Çok öskedim seni. Öskedim, bizim doğu dialektinde özledim
demektir. Neyini, nereni, hangi halini desem ki?
Sesini öskedim örneğin. Yüzünü, şeytan çocuk gülüşünü,
öfkeni, yeryüzünü ve kaskatı canımı ısıtan varlığını.
Şükür varsın. Oturup “nasılsın” diye açabilir insan.
Sevinebilir, övünebilir, ağlayabilir insan. Ne tuzsuz
şeydi şu dünya be. Geldin, buldun, şenlendirdin, insan
ettin beni. Yemeyip-içmeyip, yatmayıp-uyumayıp, seni
anlatmalı bu yürek. Senden bir ricada bulunucam ama
en iyisi şimdilik susmak. Mâdem sen sözünde durmadın
ben de sürpriz yapıcam! Şaşırtıcam seni! Hem
böylesi şeyler gevezeliğe gelmez, tadı kaçar sonra...
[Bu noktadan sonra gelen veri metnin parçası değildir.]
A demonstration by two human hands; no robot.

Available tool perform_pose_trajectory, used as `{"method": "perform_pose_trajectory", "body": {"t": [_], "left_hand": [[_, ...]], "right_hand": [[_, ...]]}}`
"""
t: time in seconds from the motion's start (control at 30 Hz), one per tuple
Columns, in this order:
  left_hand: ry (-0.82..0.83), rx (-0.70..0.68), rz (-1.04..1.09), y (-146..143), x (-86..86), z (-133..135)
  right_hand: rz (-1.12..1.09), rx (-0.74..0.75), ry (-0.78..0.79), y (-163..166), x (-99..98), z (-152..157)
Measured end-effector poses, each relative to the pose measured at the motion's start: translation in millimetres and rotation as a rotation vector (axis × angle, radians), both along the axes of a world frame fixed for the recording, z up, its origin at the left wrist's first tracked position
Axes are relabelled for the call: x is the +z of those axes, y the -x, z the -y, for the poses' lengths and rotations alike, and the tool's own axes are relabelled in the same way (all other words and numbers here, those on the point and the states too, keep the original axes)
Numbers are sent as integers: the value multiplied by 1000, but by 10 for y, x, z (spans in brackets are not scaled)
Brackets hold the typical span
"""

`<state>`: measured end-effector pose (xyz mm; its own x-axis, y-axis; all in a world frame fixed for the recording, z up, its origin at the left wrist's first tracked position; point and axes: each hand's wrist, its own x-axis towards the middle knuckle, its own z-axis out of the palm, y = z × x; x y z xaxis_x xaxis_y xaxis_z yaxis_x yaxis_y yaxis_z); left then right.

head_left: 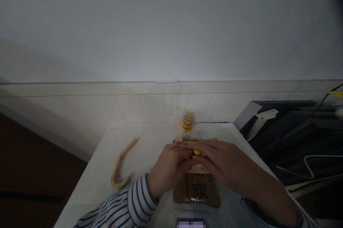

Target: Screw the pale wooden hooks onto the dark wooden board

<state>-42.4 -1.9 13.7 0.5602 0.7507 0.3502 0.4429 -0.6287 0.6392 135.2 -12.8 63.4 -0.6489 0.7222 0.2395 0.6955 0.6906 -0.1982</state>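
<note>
My right hand (222, 158) is closed, its thumb and fingers pinching a small object with a yellow end (197, 152) and a dark part; its full shape is hidden. Against it, my left hand (173, 165) is closed too, fingertips meeting at the dark part, so what they grip is mostly covered. Under both hands lies a pale wooden piece (198, 169), partly hidden. It rests on a brown, shiny packet or taped cardboard (184, 190) with black print. To the left, a hook-shaped wooden piece (116, 171) lies apart from my hands.
Near the wall stands a clear, dome-shaped container (188, 120) with a yellow base. White sheeting covers the table (93, 181). Dark panels (284, 138) and a white cable (308, 165) are beyond the table's right edge. A device edge (190, 223) shows at the bottom.
</note>
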Motion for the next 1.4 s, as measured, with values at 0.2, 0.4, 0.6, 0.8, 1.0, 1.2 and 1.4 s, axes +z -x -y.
{"method": "perform_pose_trajectory", "body": {"t": [0.2, 0.4, 0.6, 0.8, 1.0, 1.2, 1.4], "left_hand": [[29, -48, 5, 5, 55, -9], [33, 78, -49, -14, 41, 21], [-1, 179, -24, -23, 22, 43], [-12, 148, 10, -27, -1, 37], [-8, 134, 7, -27, 14, 31], [18, 98, -7, -12, 43, 25], [16, 31, -2, 7, 39, 16]], "right_hand": [[23, -16, 14, 9, -10, -6], [30, -29, -3, 28, 8, 1], [33, -11, -8, 35, 7, 3], [6, 31, -3, -7, 8, 7], [-36, 91, -31, -5, 0, -10], [-26, 89, -46, 0, -14, -18], [-21, 49, -37, 4, -21, -16]]}}
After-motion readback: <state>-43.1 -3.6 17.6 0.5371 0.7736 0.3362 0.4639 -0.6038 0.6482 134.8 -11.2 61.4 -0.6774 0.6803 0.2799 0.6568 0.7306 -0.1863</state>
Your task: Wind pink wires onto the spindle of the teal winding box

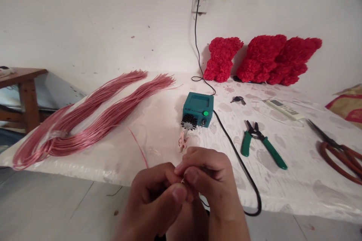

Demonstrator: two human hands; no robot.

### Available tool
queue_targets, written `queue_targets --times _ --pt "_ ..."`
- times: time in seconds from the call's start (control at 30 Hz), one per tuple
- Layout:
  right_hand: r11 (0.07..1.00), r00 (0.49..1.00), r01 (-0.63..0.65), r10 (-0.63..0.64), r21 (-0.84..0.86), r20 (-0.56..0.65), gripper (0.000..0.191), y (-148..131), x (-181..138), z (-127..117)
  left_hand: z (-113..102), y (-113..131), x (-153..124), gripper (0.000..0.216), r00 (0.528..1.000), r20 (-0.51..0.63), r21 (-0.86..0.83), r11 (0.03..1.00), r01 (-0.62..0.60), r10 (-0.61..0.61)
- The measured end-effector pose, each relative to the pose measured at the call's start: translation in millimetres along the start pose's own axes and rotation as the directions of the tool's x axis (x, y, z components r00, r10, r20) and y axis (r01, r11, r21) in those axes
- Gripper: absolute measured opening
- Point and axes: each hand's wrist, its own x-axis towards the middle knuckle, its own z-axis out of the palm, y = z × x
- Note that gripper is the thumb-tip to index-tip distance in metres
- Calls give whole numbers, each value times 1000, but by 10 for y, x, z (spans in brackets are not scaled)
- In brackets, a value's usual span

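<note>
A single pink wire (137, 146) runs from the table into my left hand (158, 199), whose thumb and forefinger are pinched closed on it. Against those fingertips, my right hand (210, 175) is closed in a pinch too. Between the two thumbs shows a small shiny bit, seemingly the wire's end; its details are too small to tell. Just beyond my fingers stands a teal machine (198, 107) with a round black brush (189, 122), a green button and a small pink clip-like piece (183, 141) in front.
A long bundle of pink wires (93, 135) lies to the left. Green-handled wire strippers (261, 143), scissors (339, 152), a remote control (284, 109) and keys (238, 100) are on the right. Red flower bears (224, 58) stand by the wall. A black cable (240, 165) hangs over the table's front edge.
</note>
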Motion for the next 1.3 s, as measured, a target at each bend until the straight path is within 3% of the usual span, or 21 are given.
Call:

Gene de ödeyemem. Böylesi daha güzel. Sana mahkûm
kalmak güzel. Gözlerinden öperim. N’olur yaz.
Sensiz ne olur, ne olabilir, onu unutmamalıyım oysa. Her adımdan, her düşünden, her düşten önce seni karşıma alır, bakar, sorarım, bunu bilir miydin? Başkaca dövüşemem ki. Yenilmemenin tılsımı...
Çoğu zaman saçmalarım oysa. Saçmalamak bir zorunluluk. Sevmem o kusursuz, o evliya görünüşlü kişileri. İçlerinde cehennemi uçurumlar olduğuna kalıbımı basarım. Sahtedirler mutlak. Aksi halde bir damarları, erkeklik ya da dişilik bezleri körelmiş, işlemez.
Gene uykusuz, mutsuz, tedirginim. Sana yazmak, yazmak, yazmak istiyorum... Seni bütün şafaklarda, evrenlerin o ıssız ihanet saatinde öperim. Ve sen geçersin içimden. Bitmek bilmezsin.